=== Begin Enclosure ===
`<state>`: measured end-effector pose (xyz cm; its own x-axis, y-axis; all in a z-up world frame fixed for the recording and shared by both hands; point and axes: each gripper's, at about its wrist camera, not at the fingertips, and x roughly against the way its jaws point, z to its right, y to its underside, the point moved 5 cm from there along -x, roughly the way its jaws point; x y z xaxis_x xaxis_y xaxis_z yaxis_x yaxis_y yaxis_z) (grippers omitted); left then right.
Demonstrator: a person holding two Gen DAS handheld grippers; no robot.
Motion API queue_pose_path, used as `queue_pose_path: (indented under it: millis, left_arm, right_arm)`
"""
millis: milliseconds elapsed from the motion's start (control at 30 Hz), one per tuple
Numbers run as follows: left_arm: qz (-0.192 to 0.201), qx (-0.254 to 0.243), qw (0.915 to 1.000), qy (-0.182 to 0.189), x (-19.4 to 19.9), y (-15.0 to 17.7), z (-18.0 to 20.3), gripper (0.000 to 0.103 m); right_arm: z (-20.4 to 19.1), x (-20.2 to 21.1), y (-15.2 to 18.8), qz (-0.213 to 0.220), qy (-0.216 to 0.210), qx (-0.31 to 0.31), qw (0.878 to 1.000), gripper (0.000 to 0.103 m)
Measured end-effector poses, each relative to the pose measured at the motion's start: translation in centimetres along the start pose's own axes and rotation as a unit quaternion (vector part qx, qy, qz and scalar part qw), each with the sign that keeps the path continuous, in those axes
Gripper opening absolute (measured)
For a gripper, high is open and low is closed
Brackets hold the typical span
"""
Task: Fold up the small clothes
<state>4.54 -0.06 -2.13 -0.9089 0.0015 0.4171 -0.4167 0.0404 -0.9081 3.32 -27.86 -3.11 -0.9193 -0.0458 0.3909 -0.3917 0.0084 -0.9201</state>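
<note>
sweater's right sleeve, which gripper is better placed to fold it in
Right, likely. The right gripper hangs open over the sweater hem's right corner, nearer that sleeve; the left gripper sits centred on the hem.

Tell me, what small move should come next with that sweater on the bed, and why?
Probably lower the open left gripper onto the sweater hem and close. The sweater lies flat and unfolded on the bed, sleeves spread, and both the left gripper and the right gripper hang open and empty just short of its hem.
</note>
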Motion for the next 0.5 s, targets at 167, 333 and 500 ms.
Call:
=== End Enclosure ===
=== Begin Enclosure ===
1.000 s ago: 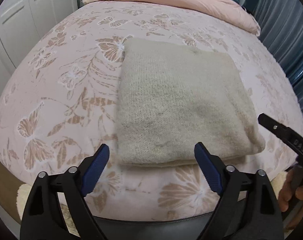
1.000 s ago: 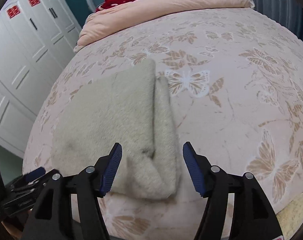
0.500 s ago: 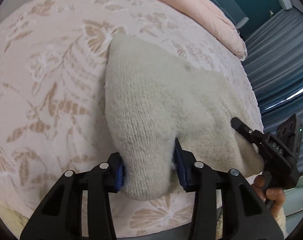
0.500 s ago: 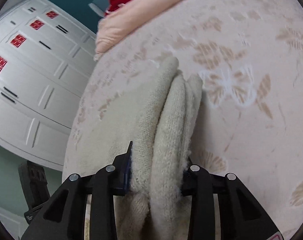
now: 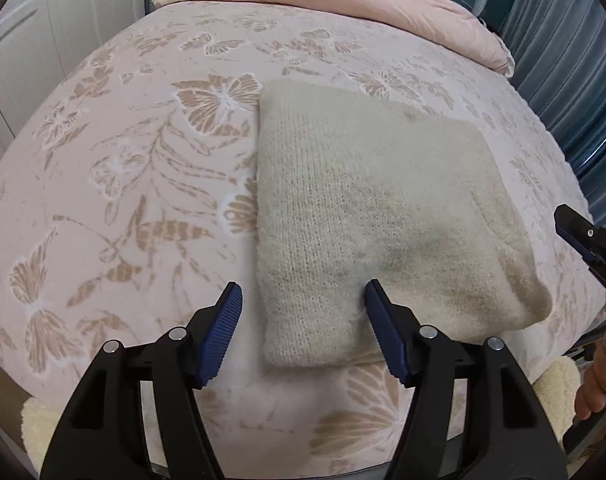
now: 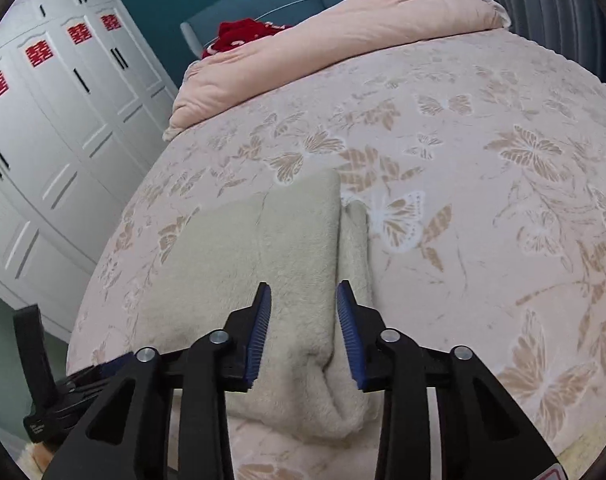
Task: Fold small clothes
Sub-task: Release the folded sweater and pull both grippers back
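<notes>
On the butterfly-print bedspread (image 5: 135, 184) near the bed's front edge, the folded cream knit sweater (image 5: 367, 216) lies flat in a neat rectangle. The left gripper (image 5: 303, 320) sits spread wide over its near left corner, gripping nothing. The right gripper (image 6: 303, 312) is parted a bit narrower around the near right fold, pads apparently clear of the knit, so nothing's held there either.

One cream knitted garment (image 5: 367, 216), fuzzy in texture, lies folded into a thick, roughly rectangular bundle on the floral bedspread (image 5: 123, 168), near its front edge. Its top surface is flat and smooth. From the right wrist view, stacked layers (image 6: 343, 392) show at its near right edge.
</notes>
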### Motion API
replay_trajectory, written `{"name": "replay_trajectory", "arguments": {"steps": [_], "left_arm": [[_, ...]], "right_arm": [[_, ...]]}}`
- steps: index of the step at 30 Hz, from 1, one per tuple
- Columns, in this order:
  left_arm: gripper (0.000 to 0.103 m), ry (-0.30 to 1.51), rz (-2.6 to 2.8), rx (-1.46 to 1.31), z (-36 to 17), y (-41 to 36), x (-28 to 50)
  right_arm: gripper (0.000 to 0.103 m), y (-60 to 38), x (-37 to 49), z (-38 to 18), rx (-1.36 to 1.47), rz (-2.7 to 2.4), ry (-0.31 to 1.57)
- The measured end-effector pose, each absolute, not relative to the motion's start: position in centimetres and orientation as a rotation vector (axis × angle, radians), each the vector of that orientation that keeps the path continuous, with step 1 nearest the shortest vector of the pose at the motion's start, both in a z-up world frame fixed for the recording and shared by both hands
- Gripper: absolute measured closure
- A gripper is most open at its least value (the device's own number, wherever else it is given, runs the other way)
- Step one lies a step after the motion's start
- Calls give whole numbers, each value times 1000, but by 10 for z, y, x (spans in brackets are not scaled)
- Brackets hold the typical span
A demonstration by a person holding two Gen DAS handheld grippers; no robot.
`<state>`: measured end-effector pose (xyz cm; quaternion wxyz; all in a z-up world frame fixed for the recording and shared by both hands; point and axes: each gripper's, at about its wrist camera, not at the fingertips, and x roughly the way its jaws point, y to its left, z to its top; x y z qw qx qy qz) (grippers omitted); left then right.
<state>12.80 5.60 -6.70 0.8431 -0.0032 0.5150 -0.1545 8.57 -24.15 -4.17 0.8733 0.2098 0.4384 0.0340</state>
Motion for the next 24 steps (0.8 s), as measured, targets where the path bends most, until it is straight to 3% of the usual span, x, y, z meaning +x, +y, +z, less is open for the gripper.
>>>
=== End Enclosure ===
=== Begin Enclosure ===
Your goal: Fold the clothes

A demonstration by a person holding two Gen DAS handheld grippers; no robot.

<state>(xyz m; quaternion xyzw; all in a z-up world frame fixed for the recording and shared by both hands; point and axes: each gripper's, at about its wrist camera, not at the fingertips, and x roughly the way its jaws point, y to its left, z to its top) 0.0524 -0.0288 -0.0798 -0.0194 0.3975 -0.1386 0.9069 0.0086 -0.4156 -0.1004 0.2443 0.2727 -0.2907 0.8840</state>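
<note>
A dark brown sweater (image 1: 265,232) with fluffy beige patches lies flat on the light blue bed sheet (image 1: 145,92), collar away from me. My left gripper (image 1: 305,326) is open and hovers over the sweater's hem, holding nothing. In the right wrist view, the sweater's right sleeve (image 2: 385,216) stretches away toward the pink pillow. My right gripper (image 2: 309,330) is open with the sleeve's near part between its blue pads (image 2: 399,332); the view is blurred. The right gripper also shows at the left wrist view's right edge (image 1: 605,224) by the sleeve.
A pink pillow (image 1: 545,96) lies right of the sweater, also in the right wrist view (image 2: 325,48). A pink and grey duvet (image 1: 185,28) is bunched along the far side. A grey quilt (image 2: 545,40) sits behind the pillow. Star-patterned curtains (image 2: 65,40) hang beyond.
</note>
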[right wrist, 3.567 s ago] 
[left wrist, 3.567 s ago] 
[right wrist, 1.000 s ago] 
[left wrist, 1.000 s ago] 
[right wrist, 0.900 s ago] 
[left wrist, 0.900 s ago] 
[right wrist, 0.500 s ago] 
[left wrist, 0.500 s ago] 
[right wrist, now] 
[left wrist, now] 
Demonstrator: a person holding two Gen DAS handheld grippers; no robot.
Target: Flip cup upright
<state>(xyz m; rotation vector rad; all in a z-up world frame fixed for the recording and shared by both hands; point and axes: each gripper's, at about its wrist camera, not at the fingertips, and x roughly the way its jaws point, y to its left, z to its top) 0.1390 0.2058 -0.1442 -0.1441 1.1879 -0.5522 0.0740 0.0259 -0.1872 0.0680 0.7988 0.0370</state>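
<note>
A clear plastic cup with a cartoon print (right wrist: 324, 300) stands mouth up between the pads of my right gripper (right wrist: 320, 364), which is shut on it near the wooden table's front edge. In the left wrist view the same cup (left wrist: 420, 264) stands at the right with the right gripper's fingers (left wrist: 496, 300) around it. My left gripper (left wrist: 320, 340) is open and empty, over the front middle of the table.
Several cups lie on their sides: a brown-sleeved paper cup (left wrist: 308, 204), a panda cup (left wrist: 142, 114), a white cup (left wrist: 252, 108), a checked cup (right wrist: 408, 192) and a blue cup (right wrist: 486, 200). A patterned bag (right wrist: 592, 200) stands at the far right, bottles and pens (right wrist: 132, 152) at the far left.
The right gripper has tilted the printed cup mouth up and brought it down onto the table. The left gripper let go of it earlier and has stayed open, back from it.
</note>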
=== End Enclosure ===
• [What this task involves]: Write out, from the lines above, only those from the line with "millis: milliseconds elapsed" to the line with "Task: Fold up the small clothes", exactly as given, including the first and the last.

• [Output of the exercise]:
millis: milliseconds elapsed from the motion's start (control at 30 Hz), one per tuple
Numbers run as follows: left_arm: qz (-0.192 to 0.201), qx (-0.254 to 0.243), qw (0.915 to 1.000), qy (-0.182 to 0.189), x (-19.4 to 19.9), y (-15.0 to 17.7), z (-18.0 to 20.3), gripper (0.000 to 0.103 m); right_arm: z (-20.4 to 19.1), x (-20.2 to 21.1), y (-15.2 to 18.8), qz (-0.213 to 0.220), qy (-0.216 to 0.210), qx (-0.31 to 0.31), qw (0.878 to 1.000), gripper (0.000 to 0.103 m)
Measured end-effector poses, each relative to the pose measured at the motion's start: translation in centimetres along the start pose's own axes and rotation as a unit quaternion (vector part qx, qy, qz and scalar part qw), each with the sign that keeps the path continuous, in those axes
Gripper opening absolute (measured)
For a gripper, high is open and low is closed
Brackets hold the typical span
"""
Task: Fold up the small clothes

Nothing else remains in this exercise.